To make this more concrete: in New York City, local Community Boards advocate for neighborhood needs. If Community Boards have different views towards, say, graffiti cleanup as a priority, then district boundaries might affect the spatial distribution of disorder, and so including the district as a covariate might improve spatial estimation models. More generally, a lot of spatially located administrative data is available on sites like NYC Open Data – maybe a ‘Big Data’ approach can improve our measures at low cost?

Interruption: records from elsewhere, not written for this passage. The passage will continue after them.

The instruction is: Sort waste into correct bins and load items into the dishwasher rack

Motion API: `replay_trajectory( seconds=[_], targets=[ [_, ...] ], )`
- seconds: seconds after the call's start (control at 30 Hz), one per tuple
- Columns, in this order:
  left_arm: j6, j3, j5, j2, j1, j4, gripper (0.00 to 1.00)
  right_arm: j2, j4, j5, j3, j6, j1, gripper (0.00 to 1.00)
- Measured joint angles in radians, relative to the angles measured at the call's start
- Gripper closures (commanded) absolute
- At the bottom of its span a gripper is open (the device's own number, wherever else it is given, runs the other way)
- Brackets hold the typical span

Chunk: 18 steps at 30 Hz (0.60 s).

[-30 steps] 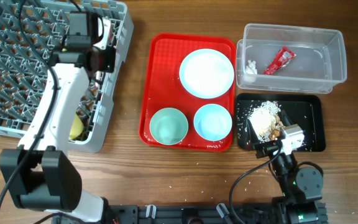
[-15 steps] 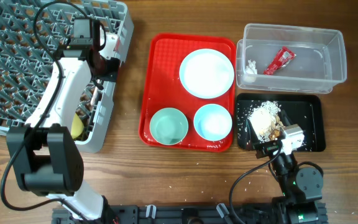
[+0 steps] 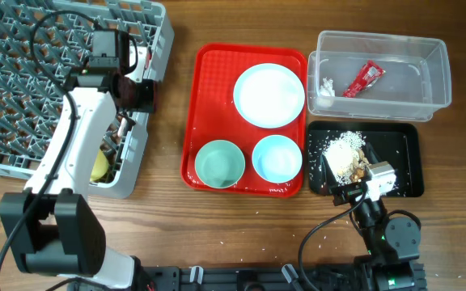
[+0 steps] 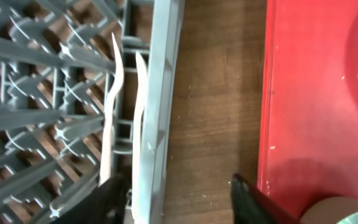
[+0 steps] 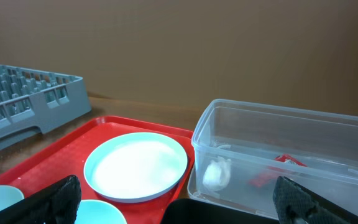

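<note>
My left gripper hangs open over the right wall of the grey dishwasher rack, one finger on each side of the wall. Nothing is between its fingers. Two slim white cutlery pieces lean just inside that wall. A yellow cup lies in the rack. The pale-blue plate, green bowl and blue bowl sit on the red tray. My right gripper is open and empty at the black tray, which holds food leftovers.
The clear tub at the back right holds the red wrapper and a white tissue scrap. A strip of bare wood separates the rack from the red tray. Crumbs dot the table near its front edge.
My left gripper's jaws have gone from shut to open at the rack's right wall, and the wrist has swung slightly. The right arm has not moved.
</note>
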Motion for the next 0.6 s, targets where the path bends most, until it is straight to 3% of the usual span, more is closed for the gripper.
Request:
replay_trajectory(
  seconds=[0.1,0.13,0.2,0.23,0.53,0.6],
  targets=[
    [-0.002,-0.004,-0.003,0.018,0.000,-0.022,0.57,0.000,0.000,0.000,0.000,0.000,0.000,0.00],
    [-0.003,-0.012,-0.002,0.034,0.000,-0.025,0.62,0.000,0.000,0.000,0.000,0.000,0.000,0.00],
    [-0.005,-0.019,-0.018,0.065,0.006,-0.019,0.88,0.000,0.000,0.000,0.000,0.000,0.000,0.00],
    [-0.004,-0.024,-0.029,0.079,0.008,-0.013,0.90,0.000,0.000,0.000,0.000,0.000,0.000,0.00],
    [-0.012,-0.024,0.054,0.103,-0.031,0.035,0.91,0.000,0.000,0.000,0.000,0.000,0.000,0.00],
    [-0.023,-0.025,0.053,0.103,-0.058,0.035,0.71,0.000,0.000,0.000,0.000,0.000,0.000,0.00]
  ],
)
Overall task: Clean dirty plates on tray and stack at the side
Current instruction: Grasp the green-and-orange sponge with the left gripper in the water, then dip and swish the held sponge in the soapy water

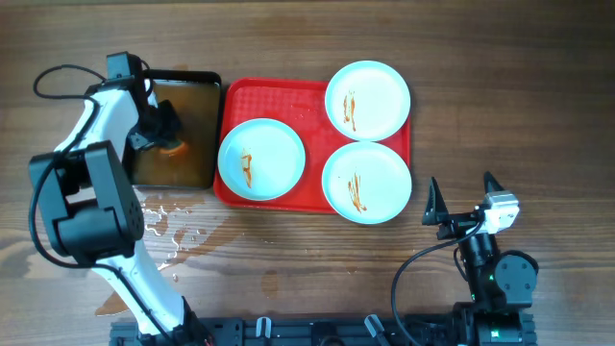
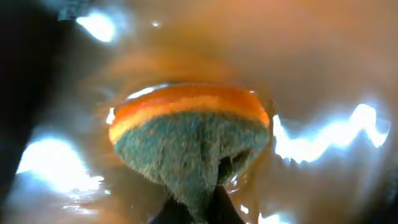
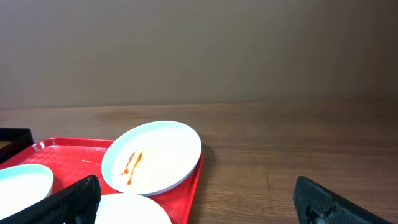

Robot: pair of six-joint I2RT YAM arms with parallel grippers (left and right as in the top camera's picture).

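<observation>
**A:** Where is the left tool?

**B:** It hangs over the black pan, which sits just beside the left edge of the red tray. The tool is clamped tight on a sponge. The sponge has an orange side and a green scrub side, and it sits in the pan's brown water.

**A:** And the right tool?

**B:** Its fingers are spread wide with nothing between them. It hovers above the table towards the near right corner, apart from the tray.

**A:** Where are the plates?

**B:** All three lie flat on the tray, side by side. The left plate sits at the tray's left edge, with its rim reaching slightly past that edge. The far plate fills the far right corner. The near plate lies in the near right corner and overhangs the tray's near edge. The rims of the two right-hand plates come very close, but the views do not show whether they touch.

**A:** Are they dirty?

**B:** Each one carries an orange-brown streak near its middle.

**A:** Is there anything else?

**B:** Spilled drops glisten on the table just off the pan's near edge.
</observation>
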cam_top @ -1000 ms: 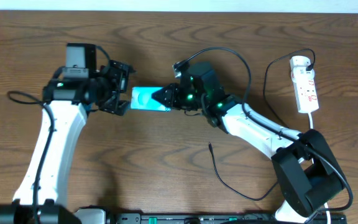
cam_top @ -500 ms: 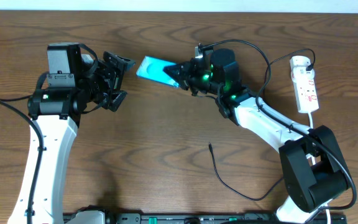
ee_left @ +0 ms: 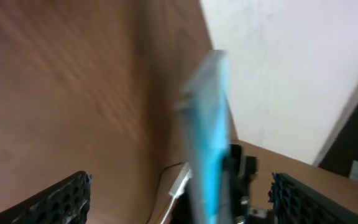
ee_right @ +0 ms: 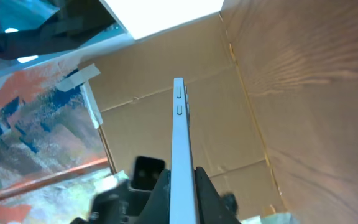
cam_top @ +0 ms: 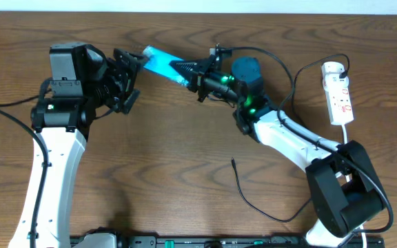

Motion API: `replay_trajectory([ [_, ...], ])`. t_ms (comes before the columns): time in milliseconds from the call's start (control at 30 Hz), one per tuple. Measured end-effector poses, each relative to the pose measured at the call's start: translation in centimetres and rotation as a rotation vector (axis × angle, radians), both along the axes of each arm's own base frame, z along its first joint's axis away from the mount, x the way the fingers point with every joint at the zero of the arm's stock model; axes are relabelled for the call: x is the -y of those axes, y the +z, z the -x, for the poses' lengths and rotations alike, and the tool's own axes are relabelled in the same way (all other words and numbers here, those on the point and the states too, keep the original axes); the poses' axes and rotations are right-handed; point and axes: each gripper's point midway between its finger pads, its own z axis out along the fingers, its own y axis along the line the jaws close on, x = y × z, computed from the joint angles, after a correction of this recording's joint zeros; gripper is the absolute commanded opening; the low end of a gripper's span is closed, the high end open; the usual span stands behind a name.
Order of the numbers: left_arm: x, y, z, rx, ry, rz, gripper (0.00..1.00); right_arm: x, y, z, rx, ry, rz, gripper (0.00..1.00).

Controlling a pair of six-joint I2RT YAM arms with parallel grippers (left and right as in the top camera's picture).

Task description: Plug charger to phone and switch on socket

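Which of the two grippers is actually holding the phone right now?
The right gripper: its jaws are shut on the phone, while the left gripper stands wide open beside it.

The phone [ee_left: 207,137] appears edge-on and blurred, near frame centre, showing its cyan face. It sits between the widely separated fingers [ee_left: 61,202] of the left gripper [ee_left: 179,183], touching neither. The wooden table [ee_left: 73,93] fills the left; a white wall [ee_left: 291,62] occupies the upper right.
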Motion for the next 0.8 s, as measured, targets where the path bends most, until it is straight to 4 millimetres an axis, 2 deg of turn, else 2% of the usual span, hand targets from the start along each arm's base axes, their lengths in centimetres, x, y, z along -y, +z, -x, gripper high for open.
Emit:
replay_trajectory([
  [133,0.0,0.9,-0.8,0.056,0.000,-0.001,0.92,-1.3,0.3,0.9,-0.012,0.005,-0.018,0.01],
  [267,0.0,1.2,-1.0,0.073,0.000,-0.001,0.92,-2.1,1.7,1.4,0.011,0.006,-0.066,0.01],
  [367,0.0,1.4,-1.1,0.081,0.000,-0.001,0.92,-2.2,2.6,1.3,0.025,-0.015,-0.099,0.01],
  [800,0.0,3.5,-2.6,0.199,-0.001,-0.004,0.92,-2.3,3.6,1.0,-0.055,-0.068,-0.188,0.01],
])
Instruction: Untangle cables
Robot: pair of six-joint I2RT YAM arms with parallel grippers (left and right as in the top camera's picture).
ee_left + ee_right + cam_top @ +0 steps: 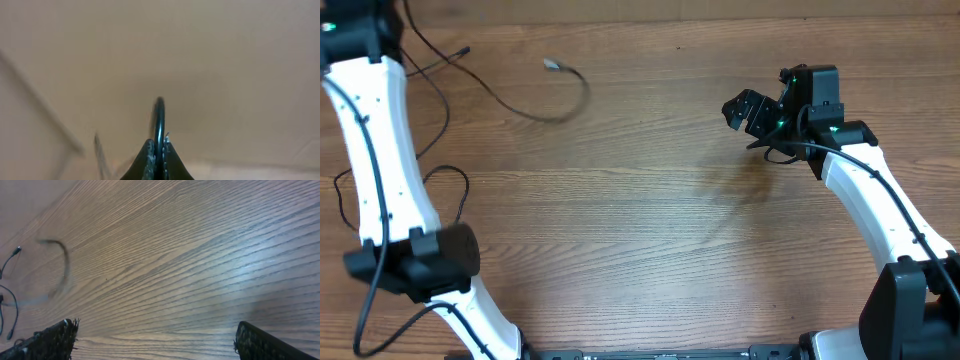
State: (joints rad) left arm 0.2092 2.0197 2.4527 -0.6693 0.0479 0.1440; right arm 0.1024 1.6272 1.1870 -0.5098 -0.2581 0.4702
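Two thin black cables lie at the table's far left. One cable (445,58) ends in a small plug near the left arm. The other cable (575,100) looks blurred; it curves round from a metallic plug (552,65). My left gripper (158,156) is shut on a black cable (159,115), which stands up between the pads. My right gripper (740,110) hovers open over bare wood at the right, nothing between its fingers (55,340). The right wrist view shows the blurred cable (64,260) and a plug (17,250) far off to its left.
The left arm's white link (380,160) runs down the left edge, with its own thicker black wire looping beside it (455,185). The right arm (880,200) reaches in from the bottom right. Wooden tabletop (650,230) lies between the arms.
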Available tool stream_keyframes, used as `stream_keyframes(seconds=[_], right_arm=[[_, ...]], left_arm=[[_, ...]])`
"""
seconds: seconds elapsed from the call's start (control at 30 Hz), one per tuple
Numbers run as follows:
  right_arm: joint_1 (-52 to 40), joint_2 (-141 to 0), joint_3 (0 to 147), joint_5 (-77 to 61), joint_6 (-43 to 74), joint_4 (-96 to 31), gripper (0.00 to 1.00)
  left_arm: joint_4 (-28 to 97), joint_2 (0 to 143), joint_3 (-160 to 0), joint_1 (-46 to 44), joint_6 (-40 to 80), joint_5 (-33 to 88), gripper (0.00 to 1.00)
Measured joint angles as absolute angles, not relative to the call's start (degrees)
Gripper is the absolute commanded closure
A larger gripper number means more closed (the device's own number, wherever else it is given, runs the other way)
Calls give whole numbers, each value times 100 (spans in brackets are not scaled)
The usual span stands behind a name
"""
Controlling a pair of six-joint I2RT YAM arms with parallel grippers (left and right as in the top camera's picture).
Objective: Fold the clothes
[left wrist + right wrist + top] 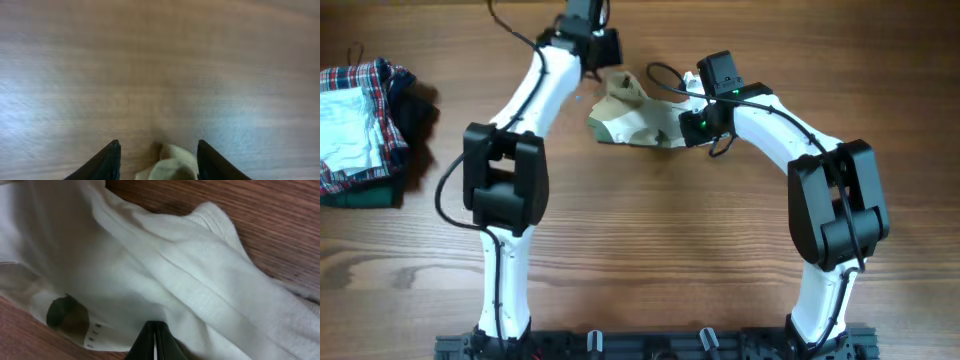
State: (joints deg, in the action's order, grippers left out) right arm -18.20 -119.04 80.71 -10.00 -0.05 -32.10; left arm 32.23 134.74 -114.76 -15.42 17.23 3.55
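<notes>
**Progress.** The garment (638, 118) lies in a crumpled, uneven heap at the far middle of the table (650, 230), between the two arms. No flat spread, straight crease or squared edge is visible. I judge the folding barely begun: flattening and every fold are left to do. A stack of clothes (360, 120) sits at the left edge, well apart from the garment. It shows red-and-blue plaid around a white piece, with dark green cloth underneath.

**Grippers.** The left gripper (159, 146) is at the far-left end of the garment. Its jaws stand moderately apart with a lump of tan cloth between them, and nothing shows it being clamped. The right gripper (155, 332) is at the garment's right end. Its jaws are closed tip to tip on the white fabric and appear to pinch it.

**Materials and shapes.**
- The garment is a soft, thin knit, cream-white with fine ribbing, and it drapes in long loose folds.
- A thicker ribbed band (212, 217) finishes one edge.
- The far part has tan panels, and an olive trim (604, 131) runs along the near-left edge.
- The white cloth carries a dark round print (64, 314) with small letters beside it, too small to read.
- The table is brown wood with plain grain, hard and smooth, with a light sheen
</notes>
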Motion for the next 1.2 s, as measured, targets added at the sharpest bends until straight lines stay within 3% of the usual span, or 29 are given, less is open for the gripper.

One way to pull in this additional information is to use an extension of ordinary kriging called universal kriging (also sometimes called regression kriging and kriging with external drift, depending on the final specification). Universal kriging essentially supplements an ordinary kriging spatial model with additional covariates measured at the location where the value is being estimated. So we tried using cross-validation to compare estimation accuracy of our CANVAS/Street View-based disorder measure using ordinary kriging in Detroit, San Jose, Philadelphia, and New York (as we’ve done previously) to the same measure estimated with universal kriging incorporating census measures like housing vacancy, and unemployment rate.
We recently presented a paper describing this investigation at the 2016 Population Association of the Americas conference. Surprisingly, we found that that universal kriging was barely if at all beneficial, except when incorporating housing vacancy in Detroit and Philadelphia, cities where there has been a lot of abandonment. However, in Detroit and Philadelphia, the universal kriging model with the census housing vacancy measure was only about 4-5% more accurate with the full sample. Maybe more importantly, the universal kriging model needed only about half the sample points to be as accurate as the ordinary kriged model, indicating that we might be able to survey more cities for the same cost given a better interpolation model.
These results are encouraging us to explore universal kriging more deeply as a potential low-cost way to improve our disorder measure’s efficiency and accuracy as we use CANVAS to survey in more spatial contexts.